Your instructions: Working from the data below, write out exactly the lines from its first through the line that contains "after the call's", both ends included and pictures omitted.

(Input data Opens)

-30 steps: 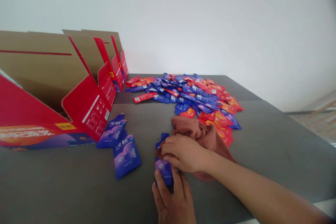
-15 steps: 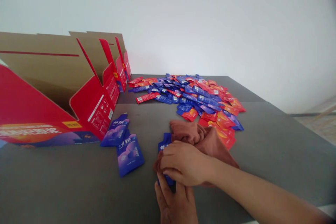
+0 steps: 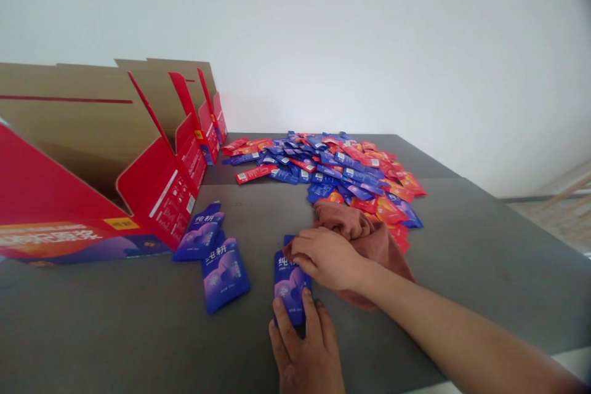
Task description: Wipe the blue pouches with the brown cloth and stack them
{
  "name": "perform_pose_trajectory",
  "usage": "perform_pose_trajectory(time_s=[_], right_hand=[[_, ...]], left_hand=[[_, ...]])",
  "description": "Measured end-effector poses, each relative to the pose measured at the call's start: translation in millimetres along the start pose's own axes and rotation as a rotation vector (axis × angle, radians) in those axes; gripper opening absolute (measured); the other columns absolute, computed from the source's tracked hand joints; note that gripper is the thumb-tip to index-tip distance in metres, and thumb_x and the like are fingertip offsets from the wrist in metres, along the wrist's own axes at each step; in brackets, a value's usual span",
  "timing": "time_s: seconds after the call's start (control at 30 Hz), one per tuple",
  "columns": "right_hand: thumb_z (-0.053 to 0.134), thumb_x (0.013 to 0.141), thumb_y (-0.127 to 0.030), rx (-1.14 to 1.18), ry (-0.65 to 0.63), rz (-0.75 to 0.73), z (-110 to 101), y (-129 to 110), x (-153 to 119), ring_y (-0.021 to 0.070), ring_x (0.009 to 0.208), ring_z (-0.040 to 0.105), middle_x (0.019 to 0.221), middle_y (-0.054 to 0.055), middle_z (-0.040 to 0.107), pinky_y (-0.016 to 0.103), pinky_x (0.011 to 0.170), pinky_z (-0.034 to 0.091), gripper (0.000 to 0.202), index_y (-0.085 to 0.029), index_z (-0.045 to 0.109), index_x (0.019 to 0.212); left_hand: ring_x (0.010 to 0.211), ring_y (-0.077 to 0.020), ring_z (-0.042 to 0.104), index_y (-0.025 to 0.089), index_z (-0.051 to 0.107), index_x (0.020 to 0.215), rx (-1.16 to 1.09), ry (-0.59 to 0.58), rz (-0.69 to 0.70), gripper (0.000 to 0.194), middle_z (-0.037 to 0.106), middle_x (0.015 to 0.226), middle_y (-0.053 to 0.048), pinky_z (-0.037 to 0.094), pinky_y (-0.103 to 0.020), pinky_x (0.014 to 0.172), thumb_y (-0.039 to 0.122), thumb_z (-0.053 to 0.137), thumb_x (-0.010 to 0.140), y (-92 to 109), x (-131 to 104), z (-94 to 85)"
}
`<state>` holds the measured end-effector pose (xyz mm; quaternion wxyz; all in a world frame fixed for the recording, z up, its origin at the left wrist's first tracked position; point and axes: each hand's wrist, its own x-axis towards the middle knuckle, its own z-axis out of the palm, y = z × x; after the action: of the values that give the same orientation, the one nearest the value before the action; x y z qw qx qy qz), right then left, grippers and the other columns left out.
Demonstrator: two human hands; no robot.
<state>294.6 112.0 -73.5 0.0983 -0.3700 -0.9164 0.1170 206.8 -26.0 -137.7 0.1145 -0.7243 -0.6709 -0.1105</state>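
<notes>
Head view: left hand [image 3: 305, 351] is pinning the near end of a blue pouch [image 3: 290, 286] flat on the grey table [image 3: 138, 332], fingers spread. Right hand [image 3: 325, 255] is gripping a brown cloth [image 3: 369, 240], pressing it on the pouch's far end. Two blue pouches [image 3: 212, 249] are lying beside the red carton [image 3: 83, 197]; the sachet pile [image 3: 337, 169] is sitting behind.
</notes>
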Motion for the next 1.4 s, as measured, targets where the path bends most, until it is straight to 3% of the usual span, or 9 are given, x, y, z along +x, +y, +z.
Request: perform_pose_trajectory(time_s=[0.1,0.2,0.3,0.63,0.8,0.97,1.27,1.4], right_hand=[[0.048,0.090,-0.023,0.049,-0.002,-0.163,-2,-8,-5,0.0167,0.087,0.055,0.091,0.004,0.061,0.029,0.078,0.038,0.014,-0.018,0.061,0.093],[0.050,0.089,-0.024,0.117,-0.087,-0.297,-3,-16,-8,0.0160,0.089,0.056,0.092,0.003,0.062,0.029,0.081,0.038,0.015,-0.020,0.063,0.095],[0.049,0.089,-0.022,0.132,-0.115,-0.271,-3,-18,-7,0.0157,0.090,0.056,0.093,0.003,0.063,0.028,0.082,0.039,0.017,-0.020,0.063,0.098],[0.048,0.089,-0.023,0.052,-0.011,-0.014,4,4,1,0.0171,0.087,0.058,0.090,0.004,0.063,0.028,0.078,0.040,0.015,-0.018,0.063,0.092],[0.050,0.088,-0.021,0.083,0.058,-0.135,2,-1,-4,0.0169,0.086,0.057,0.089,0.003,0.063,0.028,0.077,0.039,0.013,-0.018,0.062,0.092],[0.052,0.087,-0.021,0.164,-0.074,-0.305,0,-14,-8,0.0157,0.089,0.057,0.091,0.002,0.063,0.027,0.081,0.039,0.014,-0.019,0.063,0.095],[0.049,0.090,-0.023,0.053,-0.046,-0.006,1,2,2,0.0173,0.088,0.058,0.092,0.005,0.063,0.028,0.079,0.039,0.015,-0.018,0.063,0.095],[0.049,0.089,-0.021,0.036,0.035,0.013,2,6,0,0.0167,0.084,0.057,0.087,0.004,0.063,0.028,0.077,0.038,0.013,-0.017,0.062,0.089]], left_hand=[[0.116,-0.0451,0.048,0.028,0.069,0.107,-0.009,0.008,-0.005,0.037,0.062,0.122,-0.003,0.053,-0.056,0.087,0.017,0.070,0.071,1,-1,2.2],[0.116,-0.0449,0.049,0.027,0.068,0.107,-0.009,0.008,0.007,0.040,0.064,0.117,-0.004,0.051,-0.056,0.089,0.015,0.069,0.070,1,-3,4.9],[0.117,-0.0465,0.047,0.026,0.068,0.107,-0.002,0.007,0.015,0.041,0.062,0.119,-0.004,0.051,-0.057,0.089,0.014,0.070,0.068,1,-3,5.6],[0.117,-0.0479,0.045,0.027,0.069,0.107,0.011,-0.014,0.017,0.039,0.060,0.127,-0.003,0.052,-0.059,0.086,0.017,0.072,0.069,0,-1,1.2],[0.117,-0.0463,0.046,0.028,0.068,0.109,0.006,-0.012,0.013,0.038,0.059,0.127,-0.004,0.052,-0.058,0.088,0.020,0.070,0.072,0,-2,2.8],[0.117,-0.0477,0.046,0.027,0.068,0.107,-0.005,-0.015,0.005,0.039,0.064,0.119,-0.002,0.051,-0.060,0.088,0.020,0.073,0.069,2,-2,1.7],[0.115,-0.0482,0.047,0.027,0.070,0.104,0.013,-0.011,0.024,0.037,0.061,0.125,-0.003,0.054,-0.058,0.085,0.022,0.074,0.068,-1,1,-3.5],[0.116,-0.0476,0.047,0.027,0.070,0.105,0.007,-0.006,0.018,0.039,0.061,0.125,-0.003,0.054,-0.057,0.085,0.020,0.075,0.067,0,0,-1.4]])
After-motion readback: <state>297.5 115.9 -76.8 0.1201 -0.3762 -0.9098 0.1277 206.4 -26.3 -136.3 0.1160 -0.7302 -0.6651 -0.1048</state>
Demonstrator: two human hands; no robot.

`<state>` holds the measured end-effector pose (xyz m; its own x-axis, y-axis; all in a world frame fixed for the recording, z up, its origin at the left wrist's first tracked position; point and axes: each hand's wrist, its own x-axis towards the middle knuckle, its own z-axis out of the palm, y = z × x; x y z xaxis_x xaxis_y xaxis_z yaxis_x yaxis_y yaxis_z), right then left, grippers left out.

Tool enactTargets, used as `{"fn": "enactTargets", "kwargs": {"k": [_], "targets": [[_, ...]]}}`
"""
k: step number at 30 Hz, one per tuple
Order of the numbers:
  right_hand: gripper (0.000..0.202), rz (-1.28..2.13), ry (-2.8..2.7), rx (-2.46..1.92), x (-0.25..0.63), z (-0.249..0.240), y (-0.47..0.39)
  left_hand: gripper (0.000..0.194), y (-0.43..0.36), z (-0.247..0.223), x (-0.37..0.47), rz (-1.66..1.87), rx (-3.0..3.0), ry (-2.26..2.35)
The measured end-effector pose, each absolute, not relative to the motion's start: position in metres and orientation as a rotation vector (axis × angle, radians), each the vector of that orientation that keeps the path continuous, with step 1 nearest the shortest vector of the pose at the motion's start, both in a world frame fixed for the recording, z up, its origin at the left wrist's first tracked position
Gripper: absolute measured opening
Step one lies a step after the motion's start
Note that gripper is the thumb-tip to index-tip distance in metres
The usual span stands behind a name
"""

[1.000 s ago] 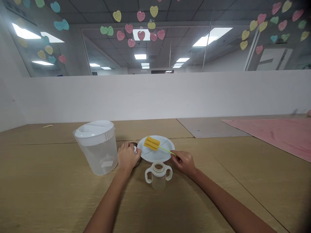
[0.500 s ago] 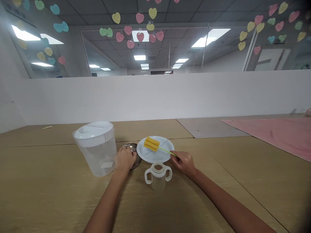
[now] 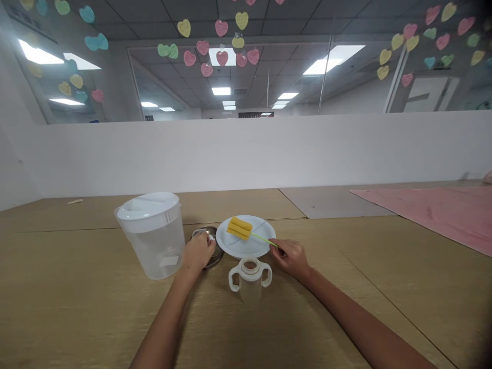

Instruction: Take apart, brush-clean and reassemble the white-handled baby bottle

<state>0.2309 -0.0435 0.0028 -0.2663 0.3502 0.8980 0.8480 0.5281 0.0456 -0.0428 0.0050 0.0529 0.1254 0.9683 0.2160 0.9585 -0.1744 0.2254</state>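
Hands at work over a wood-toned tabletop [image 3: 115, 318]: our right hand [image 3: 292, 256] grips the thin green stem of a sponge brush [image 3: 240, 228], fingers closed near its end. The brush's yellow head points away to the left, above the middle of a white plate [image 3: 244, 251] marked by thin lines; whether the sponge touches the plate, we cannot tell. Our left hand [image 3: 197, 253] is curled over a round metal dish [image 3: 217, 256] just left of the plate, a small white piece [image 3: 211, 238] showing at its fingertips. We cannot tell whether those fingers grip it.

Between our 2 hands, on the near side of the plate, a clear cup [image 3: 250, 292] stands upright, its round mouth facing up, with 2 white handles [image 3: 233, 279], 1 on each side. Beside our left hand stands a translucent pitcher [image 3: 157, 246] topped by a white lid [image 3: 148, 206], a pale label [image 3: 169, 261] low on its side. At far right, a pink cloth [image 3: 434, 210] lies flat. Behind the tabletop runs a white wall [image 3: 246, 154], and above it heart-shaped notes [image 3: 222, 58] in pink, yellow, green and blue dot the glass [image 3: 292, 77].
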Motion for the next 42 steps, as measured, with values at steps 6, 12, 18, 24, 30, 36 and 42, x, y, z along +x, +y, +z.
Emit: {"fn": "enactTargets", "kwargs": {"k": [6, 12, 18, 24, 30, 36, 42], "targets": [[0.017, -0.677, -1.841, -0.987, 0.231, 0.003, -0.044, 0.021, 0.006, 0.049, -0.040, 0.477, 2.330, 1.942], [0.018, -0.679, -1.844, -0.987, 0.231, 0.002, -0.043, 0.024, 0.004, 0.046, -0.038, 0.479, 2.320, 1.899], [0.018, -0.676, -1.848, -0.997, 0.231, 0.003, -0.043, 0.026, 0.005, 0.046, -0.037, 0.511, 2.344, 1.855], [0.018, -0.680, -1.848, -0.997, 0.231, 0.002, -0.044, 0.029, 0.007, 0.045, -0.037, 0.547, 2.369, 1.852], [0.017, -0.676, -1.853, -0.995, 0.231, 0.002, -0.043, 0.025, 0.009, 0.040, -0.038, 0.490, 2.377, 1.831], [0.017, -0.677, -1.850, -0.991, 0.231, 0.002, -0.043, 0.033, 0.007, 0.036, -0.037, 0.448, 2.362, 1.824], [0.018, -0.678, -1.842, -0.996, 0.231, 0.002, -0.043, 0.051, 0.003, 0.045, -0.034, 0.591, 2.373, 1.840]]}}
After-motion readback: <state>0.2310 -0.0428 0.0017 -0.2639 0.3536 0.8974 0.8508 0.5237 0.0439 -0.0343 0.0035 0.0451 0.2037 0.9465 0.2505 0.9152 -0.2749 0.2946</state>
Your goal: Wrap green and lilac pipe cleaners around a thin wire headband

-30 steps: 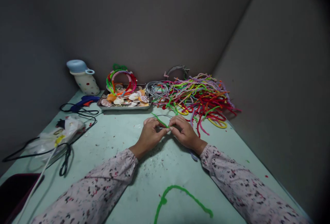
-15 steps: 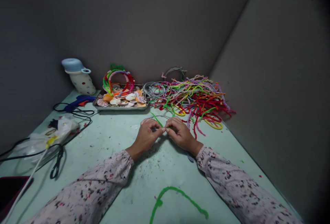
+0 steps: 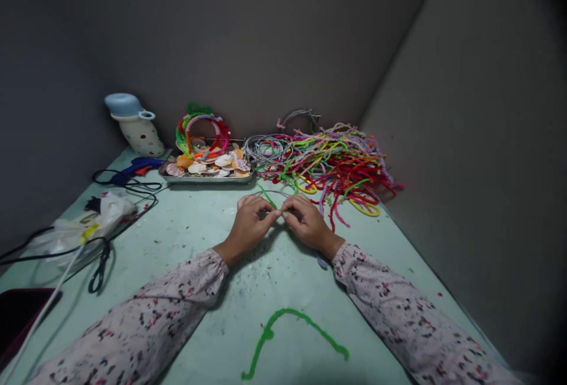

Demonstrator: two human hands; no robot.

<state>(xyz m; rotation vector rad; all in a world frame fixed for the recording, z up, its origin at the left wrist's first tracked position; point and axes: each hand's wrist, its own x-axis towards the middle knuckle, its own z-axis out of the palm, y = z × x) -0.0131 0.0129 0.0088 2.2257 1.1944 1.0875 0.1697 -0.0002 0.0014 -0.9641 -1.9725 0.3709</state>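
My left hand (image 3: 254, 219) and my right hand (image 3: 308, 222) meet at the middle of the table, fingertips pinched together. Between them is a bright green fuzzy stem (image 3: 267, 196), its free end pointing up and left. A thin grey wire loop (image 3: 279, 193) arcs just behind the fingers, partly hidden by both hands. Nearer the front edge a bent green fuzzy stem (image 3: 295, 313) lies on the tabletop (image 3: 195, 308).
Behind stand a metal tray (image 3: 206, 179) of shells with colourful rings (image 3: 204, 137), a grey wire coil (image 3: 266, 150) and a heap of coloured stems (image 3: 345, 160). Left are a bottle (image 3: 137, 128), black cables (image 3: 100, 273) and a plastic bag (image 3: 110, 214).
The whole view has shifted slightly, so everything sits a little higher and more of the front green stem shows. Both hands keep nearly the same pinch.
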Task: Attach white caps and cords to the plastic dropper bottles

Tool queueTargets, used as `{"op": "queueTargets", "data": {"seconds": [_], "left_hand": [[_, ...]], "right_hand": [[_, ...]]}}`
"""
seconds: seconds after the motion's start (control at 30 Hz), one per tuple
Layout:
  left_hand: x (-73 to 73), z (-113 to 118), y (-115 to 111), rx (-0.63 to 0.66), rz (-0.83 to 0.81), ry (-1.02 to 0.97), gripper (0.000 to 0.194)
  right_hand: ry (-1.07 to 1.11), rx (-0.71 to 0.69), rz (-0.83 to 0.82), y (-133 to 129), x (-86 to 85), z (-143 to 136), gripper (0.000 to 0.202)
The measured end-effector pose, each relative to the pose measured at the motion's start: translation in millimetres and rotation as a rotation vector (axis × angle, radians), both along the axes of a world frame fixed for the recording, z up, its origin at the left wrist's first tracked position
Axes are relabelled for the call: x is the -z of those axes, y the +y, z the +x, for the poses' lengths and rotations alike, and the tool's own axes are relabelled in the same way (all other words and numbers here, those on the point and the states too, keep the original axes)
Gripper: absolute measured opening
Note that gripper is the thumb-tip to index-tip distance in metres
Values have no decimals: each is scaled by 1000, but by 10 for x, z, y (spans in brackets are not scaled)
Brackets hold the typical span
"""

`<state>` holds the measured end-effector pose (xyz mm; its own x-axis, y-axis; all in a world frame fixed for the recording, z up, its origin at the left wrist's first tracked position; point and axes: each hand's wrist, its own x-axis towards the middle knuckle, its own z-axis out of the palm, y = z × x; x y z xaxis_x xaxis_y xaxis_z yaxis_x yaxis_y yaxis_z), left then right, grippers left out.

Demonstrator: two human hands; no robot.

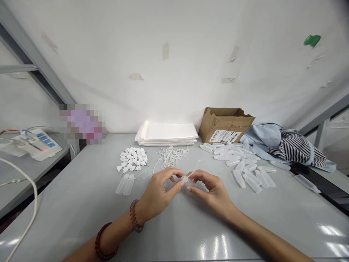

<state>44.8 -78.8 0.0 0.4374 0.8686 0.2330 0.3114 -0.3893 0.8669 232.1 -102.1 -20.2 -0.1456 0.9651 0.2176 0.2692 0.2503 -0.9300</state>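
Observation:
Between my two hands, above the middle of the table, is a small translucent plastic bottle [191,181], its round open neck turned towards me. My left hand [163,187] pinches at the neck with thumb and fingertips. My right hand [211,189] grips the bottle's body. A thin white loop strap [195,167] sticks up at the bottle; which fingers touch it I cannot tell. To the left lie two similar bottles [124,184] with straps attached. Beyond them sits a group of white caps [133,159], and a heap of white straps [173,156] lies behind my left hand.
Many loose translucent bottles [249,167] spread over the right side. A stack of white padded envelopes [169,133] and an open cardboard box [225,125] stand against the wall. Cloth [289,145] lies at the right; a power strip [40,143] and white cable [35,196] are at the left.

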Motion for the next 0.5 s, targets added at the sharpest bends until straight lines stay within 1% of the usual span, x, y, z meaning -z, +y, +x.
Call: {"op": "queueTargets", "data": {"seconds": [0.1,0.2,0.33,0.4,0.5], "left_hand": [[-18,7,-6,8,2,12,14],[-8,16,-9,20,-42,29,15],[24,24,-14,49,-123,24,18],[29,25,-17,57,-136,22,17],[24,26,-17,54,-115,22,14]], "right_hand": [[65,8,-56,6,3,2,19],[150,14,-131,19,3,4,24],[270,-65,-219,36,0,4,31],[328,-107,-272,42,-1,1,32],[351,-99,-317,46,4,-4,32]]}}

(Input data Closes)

Task solution:
-30 steps: 
-15 steps: 
+0 steps: 
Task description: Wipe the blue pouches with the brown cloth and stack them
{
  "name": "perform_pose_trajectory",
  "usage": "perform_pose_trajectory(time_s=[_], right_hand=[[_, ...]], left_hand=[[_, ...]])",
  "description": "Measured end-effector poses, each relative to the pose measured at the call's start: translation in millimetres along the start pose's own axes and rotation as a rotation vector (axis × angle, radians) in those axes; gripper opening absolute (measured); the other columns absolute, computed from the source's tracked hand joints; note that gripper is the thumb-tip to index-tip distance in metres, and thumb_x and the like are fingertip offsets from the wrist in metres, along the wrist's own axes at each step; in brackets, a value's usual span",
  "timing": "time_s: seconds after the call's start (control at 30 Hz), one per tuple",

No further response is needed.